>>>>>
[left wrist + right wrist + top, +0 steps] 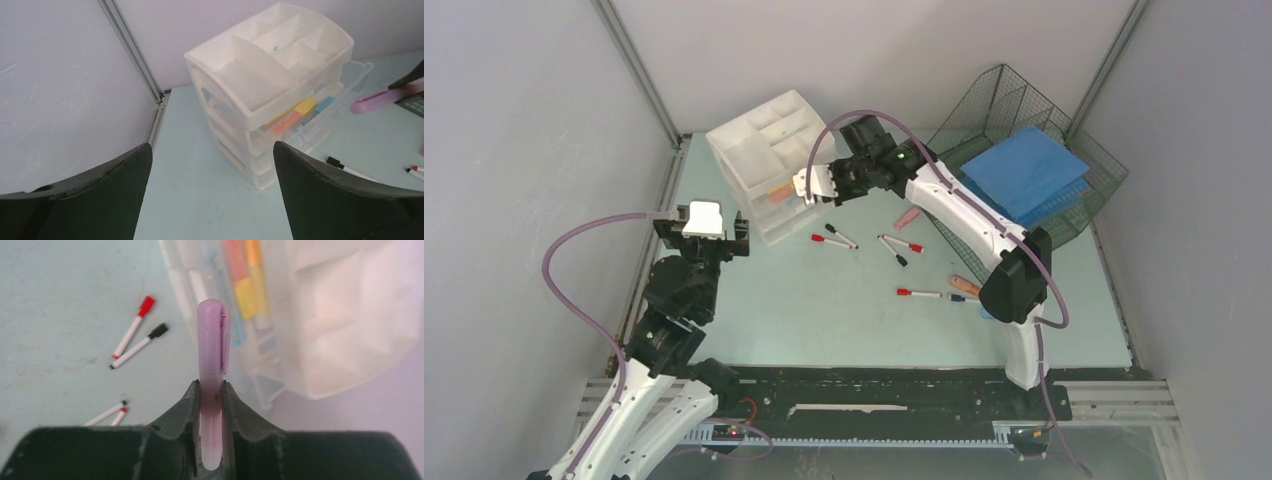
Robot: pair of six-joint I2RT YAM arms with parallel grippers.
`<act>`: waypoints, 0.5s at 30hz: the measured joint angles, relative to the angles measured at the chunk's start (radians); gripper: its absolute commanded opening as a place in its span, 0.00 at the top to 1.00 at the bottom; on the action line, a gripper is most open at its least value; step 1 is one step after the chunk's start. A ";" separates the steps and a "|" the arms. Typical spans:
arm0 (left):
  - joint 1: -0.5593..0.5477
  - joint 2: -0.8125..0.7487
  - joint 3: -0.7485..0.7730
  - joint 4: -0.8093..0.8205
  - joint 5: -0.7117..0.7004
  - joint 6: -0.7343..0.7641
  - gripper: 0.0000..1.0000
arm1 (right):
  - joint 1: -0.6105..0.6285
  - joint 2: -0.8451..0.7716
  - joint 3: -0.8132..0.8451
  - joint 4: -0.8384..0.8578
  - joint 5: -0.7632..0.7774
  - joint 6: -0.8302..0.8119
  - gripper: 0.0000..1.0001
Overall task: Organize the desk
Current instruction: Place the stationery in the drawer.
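Note:
The desk (824,320) is a pale mint-green tabletop with several pens scattered on it. My right gripper (810,188) (211,386) is shut on a lilac highlighter (213,340) (372,98), cap end pointing outward. It hovers just beside the open drawer (305,117) of the white drawer unit (769,160) (350,315). Orange, yellow and blue highlighters lie in that drawer. My left gripper (716,235) (212,150) stands open and holds nothing, low over the desk to the left of the drawer unit.
Red-capped and black-capped markers lie at mid-desk (834,238) (901,246) (921,293). A pink highlighter (908,216) and an orange one (965,287) lie near the right arm. A dark wire-mesh tray (1014,100) with a blue folder (1024,172) stands back right. Grey walls surround the desk.

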 measured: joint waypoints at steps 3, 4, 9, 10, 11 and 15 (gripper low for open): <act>0.000 -0.002 -0.003 0.010 -0.013 0.005 0.00 | 0.031 0.013 0.069 0.006 0.032 -0.012 1.00; 0.000 -0.002 -0.005 0.010 -0.016 0.005 0.00 | 0.042 0.020 0.090 0.009 0.041 -0.017 1.00; 0.000 -0.008 -0.005 0.011 -0.021 0.006 0.00 | 0.080 0.063 0.157 0.035 0.086 -0.035 1.00; 0.000 -0.011 -0.005 0.011 -0.022 0.006 0.00 | 0.085 0.073 0.165 0.040 0.092 -0.040 1.00; 0.000 -0.014 -0.005 0.012 -0.022 0.007 0.00 | 0.089 0.085 0.172 0.052 0.104 -0.045 1.00; 0.000 -0.016 -0.005 0.019 -0.023 0.012 0.00 | 0.100 0.138 0.197 0.092 0.132 -0.061 0.85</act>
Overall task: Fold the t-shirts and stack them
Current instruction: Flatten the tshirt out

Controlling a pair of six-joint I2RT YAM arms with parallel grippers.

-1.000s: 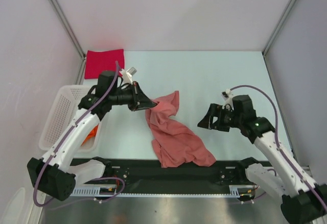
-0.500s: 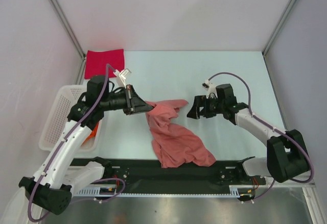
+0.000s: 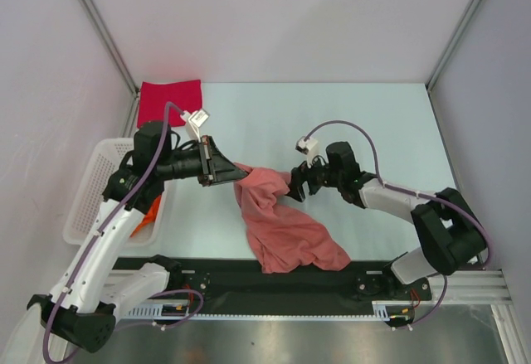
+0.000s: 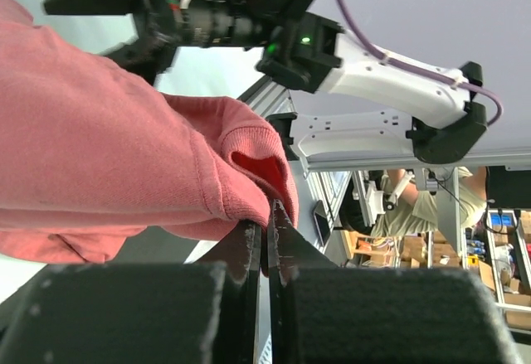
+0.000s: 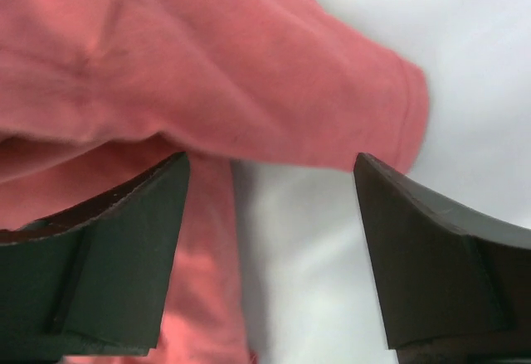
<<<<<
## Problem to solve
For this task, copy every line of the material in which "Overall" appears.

## Task output
Overall task: Organize the desk
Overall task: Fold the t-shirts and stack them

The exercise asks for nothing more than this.